Locate the word "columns" in the data below, then copy every line that holds it.

Given data:
⟨
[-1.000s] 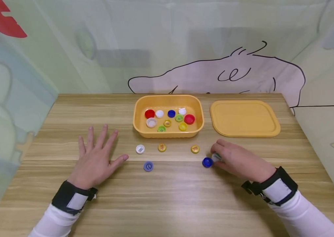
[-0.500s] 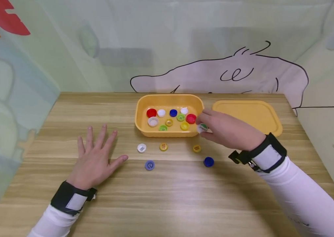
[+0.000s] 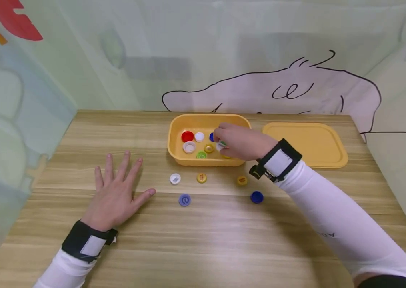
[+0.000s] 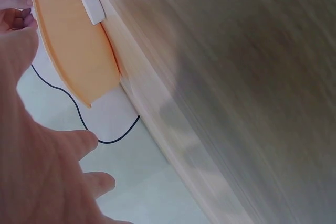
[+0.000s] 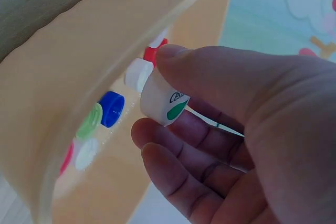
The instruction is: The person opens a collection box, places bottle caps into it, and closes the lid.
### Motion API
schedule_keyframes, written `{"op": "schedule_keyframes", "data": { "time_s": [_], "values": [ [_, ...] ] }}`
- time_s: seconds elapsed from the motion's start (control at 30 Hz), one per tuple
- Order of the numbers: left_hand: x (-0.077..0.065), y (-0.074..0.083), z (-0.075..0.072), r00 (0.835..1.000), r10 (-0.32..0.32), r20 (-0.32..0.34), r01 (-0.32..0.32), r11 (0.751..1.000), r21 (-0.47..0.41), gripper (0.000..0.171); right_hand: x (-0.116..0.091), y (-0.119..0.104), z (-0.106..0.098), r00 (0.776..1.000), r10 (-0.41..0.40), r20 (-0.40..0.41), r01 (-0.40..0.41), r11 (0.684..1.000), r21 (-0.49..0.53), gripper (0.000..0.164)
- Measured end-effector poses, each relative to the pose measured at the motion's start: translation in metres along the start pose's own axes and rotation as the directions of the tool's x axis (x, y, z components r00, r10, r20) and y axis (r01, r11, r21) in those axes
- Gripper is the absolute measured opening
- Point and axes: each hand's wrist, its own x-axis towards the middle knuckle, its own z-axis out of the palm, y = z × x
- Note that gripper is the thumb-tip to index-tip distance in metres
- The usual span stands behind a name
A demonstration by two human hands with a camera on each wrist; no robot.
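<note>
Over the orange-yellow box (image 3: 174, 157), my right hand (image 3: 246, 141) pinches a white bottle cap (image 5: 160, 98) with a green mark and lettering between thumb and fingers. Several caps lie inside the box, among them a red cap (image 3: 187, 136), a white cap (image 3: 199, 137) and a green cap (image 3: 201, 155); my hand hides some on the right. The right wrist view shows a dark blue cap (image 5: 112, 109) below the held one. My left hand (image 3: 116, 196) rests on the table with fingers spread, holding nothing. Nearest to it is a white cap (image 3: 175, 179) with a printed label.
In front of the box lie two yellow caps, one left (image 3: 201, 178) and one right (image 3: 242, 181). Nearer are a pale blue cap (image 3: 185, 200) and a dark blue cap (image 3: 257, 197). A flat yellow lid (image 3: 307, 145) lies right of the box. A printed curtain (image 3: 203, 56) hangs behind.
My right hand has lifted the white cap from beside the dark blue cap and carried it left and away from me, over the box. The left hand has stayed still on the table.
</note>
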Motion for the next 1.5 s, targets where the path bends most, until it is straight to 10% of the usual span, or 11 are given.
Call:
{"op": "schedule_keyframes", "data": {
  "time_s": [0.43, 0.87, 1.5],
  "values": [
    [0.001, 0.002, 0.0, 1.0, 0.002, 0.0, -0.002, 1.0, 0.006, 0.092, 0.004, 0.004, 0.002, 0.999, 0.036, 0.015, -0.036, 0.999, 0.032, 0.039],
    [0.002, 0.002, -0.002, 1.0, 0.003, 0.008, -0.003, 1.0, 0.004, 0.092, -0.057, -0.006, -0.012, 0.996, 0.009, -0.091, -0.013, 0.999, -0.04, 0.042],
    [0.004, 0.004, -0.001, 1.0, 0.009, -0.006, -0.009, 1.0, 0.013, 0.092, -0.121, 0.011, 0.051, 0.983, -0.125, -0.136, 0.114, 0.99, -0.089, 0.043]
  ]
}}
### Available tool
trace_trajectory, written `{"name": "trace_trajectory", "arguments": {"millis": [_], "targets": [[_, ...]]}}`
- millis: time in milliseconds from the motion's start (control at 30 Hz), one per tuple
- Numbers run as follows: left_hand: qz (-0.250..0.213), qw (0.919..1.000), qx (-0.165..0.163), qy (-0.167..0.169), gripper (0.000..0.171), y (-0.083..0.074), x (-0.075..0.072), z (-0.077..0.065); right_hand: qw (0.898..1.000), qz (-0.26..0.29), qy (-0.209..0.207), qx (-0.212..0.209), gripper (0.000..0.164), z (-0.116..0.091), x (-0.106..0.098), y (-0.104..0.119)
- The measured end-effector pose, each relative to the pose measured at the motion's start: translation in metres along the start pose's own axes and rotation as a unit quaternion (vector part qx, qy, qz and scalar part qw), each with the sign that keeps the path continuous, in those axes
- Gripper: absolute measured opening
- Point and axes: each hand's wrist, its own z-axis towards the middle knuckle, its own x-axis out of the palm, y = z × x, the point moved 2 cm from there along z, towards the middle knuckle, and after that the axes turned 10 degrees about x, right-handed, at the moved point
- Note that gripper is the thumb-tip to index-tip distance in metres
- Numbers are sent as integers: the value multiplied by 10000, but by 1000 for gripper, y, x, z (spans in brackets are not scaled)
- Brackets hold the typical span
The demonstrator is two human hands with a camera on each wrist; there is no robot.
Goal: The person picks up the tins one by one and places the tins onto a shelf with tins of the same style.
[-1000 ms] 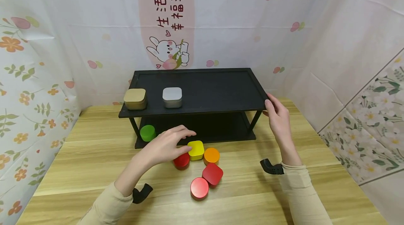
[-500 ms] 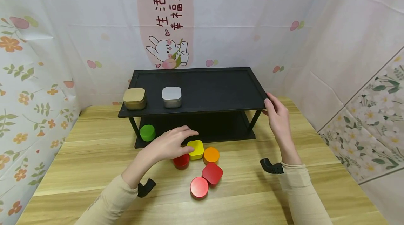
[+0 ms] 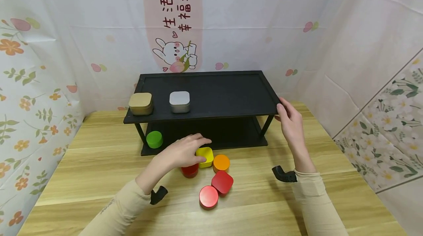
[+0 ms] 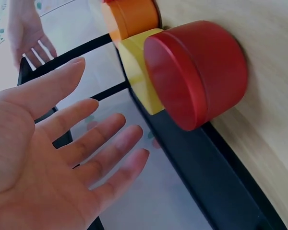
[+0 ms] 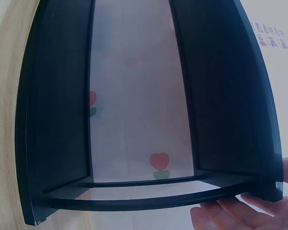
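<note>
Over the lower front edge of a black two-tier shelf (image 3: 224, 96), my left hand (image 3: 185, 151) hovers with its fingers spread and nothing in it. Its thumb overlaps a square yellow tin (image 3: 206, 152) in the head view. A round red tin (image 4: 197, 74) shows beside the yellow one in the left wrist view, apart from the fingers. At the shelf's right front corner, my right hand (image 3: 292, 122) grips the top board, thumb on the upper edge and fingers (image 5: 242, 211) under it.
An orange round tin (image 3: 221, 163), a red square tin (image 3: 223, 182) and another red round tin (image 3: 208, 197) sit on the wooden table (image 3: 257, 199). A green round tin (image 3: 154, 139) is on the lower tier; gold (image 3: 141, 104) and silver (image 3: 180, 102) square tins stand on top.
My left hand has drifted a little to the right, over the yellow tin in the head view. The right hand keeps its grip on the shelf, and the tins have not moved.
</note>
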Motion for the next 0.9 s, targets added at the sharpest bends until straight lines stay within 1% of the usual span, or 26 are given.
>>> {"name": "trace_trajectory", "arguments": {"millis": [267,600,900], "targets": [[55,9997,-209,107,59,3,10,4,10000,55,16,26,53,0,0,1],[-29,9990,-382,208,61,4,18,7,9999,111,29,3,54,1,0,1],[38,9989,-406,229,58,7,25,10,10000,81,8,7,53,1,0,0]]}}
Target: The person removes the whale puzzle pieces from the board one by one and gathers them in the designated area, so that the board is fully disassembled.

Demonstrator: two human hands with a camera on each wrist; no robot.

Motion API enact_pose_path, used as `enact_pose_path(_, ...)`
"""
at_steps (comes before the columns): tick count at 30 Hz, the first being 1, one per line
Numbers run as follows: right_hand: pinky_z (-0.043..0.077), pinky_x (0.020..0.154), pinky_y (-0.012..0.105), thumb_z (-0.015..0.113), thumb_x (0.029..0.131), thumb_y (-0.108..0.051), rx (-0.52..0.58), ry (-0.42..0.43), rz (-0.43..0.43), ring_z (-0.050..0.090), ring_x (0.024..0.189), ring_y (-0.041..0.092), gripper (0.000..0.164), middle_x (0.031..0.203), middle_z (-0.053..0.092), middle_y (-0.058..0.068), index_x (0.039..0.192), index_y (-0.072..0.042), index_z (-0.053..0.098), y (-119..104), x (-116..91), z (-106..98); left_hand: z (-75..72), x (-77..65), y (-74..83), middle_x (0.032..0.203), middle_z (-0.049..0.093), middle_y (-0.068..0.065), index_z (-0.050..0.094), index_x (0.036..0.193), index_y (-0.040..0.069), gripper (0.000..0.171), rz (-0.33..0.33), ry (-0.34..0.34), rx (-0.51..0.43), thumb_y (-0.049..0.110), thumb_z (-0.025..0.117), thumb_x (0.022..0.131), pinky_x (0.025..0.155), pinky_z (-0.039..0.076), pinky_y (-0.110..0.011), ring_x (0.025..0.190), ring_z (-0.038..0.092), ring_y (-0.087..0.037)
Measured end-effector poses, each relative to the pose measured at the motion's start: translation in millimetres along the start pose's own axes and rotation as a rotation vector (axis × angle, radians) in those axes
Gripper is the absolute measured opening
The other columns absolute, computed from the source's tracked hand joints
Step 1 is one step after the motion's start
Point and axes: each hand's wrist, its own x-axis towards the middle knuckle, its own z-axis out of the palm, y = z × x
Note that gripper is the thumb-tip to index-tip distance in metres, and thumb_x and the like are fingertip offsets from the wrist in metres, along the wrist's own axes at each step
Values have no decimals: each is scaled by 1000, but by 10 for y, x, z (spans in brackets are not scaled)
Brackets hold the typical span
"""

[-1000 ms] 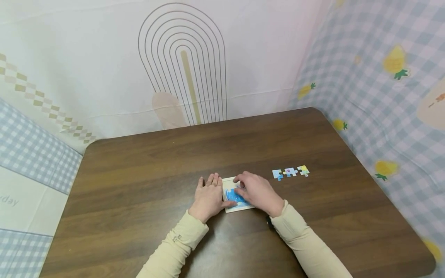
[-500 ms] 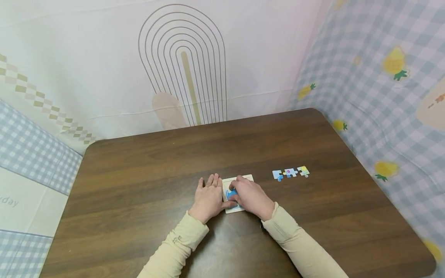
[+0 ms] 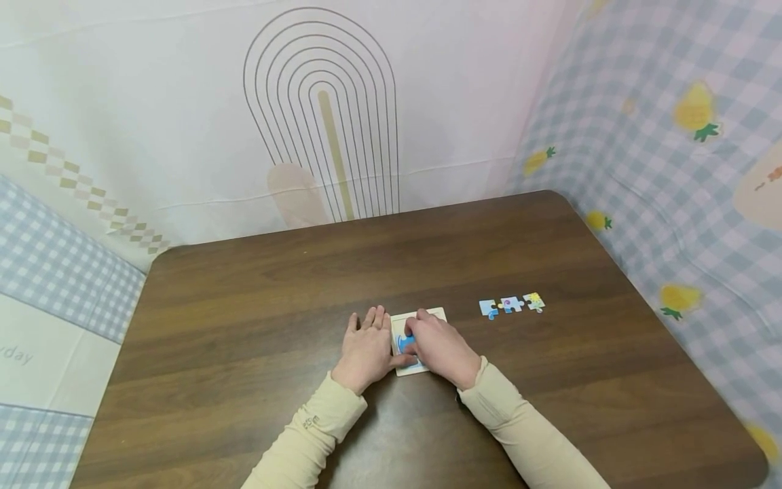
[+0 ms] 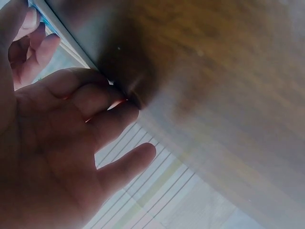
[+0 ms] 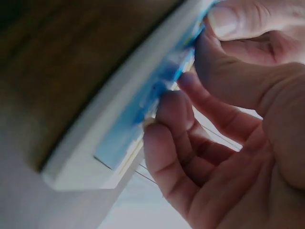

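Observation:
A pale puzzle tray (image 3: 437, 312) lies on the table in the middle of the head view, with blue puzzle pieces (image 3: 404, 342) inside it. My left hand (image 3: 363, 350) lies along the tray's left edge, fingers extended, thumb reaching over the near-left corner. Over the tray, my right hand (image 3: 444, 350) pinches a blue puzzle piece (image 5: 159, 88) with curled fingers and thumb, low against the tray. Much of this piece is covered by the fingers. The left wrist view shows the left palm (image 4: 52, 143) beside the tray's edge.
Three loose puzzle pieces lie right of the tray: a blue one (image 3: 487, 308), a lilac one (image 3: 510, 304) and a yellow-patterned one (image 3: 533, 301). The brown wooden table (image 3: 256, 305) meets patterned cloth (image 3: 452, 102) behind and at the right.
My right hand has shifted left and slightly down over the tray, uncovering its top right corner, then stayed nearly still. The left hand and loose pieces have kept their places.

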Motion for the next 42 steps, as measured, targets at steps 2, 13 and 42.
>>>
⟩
Output for this task:
at_steps (comes before the columns): tick count at 30 Hz, the first being 1, one per line
The other columns absolute, computed from the source's tracked hand joints

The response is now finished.